* **EXERCISE OBJECTIVE**
On every line of the listing, check for "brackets"; copy the lines that have it.

* **PROVIDED DATA**
########

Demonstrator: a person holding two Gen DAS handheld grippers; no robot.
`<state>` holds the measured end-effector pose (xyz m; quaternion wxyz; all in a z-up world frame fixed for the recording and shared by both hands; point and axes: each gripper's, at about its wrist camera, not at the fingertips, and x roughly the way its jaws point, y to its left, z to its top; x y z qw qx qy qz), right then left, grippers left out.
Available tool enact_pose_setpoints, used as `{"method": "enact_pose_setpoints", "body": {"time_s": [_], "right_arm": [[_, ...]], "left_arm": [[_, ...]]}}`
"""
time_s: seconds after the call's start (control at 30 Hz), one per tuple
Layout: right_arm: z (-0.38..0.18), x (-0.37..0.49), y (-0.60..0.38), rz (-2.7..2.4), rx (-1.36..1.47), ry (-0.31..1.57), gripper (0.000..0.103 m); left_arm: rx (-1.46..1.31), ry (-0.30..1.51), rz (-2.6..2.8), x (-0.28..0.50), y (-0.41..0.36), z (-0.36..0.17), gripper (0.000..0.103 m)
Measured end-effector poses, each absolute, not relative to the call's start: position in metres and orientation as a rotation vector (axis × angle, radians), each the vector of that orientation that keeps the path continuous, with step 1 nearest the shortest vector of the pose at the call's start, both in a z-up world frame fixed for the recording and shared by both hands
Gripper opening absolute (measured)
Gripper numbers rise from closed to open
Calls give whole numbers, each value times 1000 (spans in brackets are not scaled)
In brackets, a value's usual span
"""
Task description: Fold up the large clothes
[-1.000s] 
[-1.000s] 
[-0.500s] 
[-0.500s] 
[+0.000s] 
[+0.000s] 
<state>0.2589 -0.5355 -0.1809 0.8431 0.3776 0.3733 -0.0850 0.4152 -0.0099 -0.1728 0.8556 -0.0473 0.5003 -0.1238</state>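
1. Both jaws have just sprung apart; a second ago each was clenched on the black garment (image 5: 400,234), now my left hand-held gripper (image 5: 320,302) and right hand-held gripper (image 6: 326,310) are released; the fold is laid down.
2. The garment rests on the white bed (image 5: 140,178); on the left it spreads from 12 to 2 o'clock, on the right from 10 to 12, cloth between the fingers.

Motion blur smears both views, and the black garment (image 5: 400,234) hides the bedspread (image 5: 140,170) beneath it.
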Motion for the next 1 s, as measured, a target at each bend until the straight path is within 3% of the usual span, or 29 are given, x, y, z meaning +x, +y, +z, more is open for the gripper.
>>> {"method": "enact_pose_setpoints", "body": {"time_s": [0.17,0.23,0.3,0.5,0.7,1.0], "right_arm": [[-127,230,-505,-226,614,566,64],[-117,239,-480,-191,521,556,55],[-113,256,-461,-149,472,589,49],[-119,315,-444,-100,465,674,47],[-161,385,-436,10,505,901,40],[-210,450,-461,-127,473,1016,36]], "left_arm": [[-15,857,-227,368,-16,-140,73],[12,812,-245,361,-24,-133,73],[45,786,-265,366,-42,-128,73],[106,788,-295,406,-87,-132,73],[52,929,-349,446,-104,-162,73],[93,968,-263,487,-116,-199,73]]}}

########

* **EXPECTED ANSWER**
Calls give whole numbers, each value times 1000 (spans in brackets are not scaled)
In brackets, a value's usual span

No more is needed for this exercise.